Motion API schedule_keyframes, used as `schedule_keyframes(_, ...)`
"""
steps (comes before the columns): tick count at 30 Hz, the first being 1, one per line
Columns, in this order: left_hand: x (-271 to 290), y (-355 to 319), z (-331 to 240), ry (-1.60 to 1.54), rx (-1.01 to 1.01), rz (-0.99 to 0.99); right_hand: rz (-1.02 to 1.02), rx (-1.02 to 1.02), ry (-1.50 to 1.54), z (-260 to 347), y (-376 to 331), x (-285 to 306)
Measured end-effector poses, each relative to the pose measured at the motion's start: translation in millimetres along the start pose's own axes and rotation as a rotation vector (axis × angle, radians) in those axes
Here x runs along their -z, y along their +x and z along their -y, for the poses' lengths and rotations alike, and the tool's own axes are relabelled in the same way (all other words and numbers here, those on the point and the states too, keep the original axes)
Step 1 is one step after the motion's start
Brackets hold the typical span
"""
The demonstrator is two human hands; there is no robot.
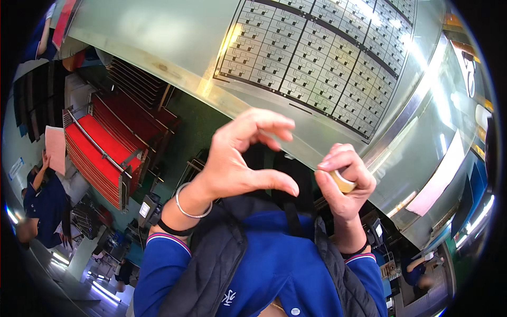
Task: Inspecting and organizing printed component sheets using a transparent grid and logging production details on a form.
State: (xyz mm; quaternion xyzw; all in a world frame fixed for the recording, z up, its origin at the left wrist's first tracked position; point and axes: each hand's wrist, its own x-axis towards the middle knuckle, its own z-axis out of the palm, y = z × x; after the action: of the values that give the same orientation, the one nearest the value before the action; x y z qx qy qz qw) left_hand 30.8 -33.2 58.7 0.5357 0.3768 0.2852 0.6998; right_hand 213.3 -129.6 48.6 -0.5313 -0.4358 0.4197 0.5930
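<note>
My left hand (240,153) is raised in front of me, its thumb and fingers curved apart with nothing between them. To its right, my right hand (348,182) is closed around a small roll of tape (342,182), pale yellow, with its ring partly covered by the fingers. Both hands hang in the air just before the near edge of a pale, glossy work table (153,26). Beyond them on the table lies a flat sheet (317,61) with a grid of black lines and small repeated dark marks.
At the left stands a rack of red trays (108,142). A person (45,198) beside it holds a pink sheet (55,149). A metal rail (406,111) runs along the right of the gridded sheet, and a pale pink strip (435,177) lies past it. Another person (417,272) is at lower right.
</note>
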Motion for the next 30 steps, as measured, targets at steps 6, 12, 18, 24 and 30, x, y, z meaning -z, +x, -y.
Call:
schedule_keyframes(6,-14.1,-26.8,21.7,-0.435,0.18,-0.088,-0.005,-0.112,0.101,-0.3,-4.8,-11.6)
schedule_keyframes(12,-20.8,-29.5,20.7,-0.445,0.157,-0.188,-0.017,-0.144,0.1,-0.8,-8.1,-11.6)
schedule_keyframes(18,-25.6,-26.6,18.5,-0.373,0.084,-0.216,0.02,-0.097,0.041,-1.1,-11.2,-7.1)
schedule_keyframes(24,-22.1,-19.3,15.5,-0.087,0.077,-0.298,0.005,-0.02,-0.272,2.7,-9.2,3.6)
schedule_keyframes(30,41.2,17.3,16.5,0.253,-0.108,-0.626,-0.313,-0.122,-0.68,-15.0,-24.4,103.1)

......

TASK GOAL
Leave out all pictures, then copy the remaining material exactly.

RESPONSE AREA
Motion API schedule_keyframes, used as `schedule_keyframes(_, ...)`
"""
steps (comes before the columns): tick count at 30 Hz, the first being 1, one per line
Columns, in this order: left_hand: x (-271 to 290), y (-355 to 319), z (-331 to 240), ry (-1.60 to 1.54), rx (-1.01 to 1.01), rz (-0.99 to 0.99); right_hand: rz (-1.02 to 1.02), rx (-1.02 to 1.02), ry (-1.50 to 1.54), z (-260 to 347), y (-376 to 331), x (-285 to 306)
Measured end-effector poses, each relative to the pose measured at the motion's start: translation in millimetres along the start pose's own axes and rotation as a rotation vector (axis × angle, radians) in those axes
Here x runs along their -z, y along their +x and z along their -y, for the poses' lengths and rotations alike, and the tool's own axes are relabelled in the same way (all other words and numbers here, those on the point and the states too, keep the original axes)
Step 1 is one step after the motion's start
Brackets hold the typical span
"""
The demonstrator is two human hands; there is no robot.
Task: Inspecting and organizing printed component sheets using a transparent grid and logging production details on a form.
State: (xyz mm; quaternion xyzw; all in a world frame fixed for the recording, z up, its origin at the left wrist's first tracked position; point and axes: each hand's wrist, its own x-axis towards the middle knuckle, its own z-axis out of the palm, y = z × x; after the action: of the values that give the same orientation, the one nearest the value before the action; x y z qx qy qz qw) left_hand 30.8 -33.2 58.7 0.5357 0.3768 0.2852 0.6998; right_hand 213.3 -129.6 48.6 -0.5313 -0.4358 0.4197 0.5930
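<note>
My left hand (240,153) is raised in front of me, its thumb and fingers curved apart with nothing between them. To its right, my right hand (348,182) is closed around a small roll of tape (342,182), pale yellow, with its ring partly covered by the fingers. Both hands hang in the air just before the near edge of a pale, glossy work table (153,26). Beyond them on the table lies a flat sheet (317,61) with a grid of black lines and small repeated dark marks.
At the left stands a rack of red trays (108,142). A person (45,198) beside it holds a pink sheet (55,149). A metal rail (406,111) runs along the right of the gridded sheet, and a pale pink strip (435,177) lies past it. Another person (417,272) is at lower right.
</note>
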Motion for the next 30 steps, as measured, targets at steps 6, 12, 18, 24 and 30, x, y, z meaning -z, +x, -y.
Call:
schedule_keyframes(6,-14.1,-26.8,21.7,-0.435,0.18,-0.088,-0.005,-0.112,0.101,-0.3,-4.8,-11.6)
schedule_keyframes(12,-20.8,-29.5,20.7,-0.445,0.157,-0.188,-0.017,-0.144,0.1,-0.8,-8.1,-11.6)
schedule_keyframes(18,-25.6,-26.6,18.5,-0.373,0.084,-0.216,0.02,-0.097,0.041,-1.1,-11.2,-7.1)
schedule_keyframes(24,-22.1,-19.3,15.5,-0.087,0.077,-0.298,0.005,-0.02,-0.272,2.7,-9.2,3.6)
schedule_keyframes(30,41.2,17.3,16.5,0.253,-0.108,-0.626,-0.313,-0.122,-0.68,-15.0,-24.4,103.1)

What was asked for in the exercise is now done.